[Task item]: The answer must be one number: how many lines below contain the word "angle".

Data records
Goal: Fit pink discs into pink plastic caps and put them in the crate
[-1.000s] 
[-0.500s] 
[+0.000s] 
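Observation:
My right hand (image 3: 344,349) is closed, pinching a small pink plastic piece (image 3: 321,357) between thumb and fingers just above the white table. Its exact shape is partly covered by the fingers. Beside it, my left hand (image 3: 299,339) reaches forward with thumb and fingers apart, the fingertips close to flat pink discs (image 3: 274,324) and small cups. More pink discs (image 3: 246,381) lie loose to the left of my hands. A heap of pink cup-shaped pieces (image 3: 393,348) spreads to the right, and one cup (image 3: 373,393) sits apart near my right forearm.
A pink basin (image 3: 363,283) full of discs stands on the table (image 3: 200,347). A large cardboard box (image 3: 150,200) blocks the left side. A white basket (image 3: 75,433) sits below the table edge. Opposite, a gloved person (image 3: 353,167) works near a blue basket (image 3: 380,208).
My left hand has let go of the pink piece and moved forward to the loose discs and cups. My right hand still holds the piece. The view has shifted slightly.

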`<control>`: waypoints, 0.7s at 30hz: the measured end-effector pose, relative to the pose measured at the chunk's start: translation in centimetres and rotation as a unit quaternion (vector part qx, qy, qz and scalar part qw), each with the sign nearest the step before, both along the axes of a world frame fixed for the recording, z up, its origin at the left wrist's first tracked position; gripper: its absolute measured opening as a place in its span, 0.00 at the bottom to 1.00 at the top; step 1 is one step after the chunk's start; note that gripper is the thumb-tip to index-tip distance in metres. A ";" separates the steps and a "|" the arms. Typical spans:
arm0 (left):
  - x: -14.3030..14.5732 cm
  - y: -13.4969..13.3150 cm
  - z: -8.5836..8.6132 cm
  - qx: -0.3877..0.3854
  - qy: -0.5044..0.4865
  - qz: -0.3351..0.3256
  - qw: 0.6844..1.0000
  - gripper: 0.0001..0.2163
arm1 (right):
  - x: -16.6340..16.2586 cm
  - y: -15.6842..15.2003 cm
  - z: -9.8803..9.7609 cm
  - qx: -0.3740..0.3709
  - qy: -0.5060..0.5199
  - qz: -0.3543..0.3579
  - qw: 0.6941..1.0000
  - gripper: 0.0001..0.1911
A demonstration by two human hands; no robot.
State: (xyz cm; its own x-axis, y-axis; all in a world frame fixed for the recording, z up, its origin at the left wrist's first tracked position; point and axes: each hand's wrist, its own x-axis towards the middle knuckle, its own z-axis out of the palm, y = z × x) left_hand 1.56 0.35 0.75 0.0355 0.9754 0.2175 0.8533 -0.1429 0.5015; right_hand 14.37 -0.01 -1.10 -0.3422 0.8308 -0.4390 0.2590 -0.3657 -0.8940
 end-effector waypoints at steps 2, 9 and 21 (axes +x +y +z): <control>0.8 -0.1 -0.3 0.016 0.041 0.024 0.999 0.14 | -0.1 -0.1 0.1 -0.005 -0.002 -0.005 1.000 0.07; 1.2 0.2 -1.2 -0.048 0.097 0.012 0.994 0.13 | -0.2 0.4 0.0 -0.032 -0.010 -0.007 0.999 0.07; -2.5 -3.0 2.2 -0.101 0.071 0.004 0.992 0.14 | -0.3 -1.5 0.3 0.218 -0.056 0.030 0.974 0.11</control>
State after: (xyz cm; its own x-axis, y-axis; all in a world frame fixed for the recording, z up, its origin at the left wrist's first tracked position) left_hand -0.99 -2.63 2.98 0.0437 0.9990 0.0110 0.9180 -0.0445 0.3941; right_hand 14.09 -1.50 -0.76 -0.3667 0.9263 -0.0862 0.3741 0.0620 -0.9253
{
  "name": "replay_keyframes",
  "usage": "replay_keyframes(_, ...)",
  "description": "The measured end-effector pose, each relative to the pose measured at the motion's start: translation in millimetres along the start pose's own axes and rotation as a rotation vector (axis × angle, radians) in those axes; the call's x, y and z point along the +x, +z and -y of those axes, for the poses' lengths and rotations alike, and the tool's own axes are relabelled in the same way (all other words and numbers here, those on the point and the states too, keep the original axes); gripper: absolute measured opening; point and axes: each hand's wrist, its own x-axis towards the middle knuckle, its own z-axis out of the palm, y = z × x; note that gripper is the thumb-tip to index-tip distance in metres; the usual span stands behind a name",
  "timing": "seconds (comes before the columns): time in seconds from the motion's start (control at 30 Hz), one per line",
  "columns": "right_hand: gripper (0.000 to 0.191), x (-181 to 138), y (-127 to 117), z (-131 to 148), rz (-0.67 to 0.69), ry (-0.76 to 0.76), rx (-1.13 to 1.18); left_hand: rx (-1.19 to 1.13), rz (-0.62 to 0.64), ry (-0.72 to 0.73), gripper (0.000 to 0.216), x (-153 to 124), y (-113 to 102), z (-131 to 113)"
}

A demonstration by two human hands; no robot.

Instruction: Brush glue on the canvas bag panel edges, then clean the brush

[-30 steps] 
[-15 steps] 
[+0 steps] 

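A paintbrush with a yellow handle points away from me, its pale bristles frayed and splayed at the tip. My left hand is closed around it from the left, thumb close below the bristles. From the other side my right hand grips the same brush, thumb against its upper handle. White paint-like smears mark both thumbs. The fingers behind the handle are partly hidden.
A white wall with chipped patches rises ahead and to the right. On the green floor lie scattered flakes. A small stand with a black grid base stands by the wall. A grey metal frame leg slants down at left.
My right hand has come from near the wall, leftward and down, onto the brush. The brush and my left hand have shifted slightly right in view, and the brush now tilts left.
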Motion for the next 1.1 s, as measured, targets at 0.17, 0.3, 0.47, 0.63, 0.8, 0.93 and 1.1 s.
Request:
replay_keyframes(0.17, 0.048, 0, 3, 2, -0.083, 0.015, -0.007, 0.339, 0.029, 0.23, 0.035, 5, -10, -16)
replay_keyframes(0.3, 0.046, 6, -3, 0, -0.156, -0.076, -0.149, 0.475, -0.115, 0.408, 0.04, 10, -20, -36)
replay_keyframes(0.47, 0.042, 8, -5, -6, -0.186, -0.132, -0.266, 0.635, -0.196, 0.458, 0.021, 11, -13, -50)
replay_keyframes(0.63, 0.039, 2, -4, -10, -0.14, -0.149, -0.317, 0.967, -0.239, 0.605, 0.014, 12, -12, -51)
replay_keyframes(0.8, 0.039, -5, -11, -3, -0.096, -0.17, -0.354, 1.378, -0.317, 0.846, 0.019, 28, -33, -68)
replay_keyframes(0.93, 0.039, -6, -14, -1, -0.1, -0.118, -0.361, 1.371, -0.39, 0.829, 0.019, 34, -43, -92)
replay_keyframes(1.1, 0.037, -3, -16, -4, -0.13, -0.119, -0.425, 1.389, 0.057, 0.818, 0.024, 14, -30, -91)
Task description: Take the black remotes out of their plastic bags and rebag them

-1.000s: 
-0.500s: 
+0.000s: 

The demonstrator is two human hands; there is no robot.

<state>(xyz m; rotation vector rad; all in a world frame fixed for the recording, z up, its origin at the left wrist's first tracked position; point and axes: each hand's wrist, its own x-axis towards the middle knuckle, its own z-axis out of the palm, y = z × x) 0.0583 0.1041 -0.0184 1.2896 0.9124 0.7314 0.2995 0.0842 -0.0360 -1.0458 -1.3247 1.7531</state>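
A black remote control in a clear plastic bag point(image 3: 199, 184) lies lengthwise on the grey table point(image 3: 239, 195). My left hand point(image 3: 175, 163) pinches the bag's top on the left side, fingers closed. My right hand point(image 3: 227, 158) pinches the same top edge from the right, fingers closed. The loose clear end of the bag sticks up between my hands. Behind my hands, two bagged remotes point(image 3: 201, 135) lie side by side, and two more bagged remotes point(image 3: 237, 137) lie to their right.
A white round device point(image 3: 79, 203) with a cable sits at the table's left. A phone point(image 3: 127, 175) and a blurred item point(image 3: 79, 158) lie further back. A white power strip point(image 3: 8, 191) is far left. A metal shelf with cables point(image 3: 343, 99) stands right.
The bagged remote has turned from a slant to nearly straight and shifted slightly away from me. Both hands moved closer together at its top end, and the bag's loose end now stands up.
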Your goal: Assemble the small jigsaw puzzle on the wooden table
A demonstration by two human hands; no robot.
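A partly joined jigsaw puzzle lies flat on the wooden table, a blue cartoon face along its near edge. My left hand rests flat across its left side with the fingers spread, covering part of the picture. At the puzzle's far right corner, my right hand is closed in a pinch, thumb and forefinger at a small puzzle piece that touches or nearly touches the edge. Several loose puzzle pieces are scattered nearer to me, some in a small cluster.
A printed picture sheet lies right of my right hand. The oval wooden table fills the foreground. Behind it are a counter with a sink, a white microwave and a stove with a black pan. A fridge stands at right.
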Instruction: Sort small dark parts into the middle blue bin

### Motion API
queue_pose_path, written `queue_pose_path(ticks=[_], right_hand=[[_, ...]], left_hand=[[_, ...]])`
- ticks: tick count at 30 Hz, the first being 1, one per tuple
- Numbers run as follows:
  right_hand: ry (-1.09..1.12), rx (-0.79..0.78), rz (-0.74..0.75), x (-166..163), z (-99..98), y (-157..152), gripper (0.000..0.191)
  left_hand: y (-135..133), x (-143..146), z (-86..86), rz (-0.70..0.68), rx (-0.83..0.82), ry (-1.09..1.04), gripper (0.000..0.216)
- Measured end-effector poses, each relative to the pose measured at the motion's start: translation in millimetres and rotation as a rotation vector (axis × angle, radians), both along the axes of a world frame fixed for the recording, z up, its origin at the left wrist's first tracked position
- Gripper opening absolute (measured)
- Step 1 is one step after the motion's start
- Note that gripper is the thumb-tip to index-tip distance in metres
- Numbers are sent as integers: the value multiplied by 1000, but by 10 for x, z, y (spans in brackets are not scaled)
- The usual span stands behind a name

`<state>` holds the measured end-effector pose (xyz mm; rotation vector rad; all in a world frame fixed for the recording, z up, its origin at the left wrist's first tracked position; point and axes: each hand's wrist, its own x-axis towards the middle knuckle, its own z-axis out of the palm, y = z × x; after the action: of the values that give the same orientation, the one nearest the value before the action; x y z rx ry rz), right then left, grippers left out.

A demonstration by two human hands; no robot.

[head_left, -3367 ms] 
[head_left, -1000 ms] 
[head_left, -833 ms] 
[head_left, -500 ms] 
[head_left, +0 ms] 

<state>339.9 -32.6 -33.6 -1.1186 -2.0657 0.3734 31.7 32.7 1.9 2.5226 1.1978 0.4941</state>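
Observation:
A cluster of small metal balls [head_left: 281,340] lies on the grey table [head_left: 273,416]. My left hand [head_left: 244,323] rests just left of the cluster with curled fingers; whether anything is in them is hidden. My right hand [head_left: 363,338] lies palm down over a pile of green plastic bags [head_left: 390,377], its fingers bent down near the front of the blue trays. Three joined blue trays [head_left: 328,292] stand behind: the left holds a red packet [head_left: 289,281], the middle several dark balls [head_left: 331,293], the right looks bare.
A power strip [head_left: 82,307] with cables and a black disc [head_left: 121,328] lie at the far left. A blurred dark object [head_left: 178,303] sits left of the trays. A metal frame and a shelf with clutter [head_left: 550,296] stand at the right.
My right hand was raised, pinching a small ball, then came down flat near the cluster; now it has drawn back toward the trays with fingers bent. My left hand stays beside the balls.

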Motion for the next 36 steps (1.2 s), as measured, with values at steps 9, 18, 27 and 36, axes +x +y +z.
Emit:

[Expected answer]: 2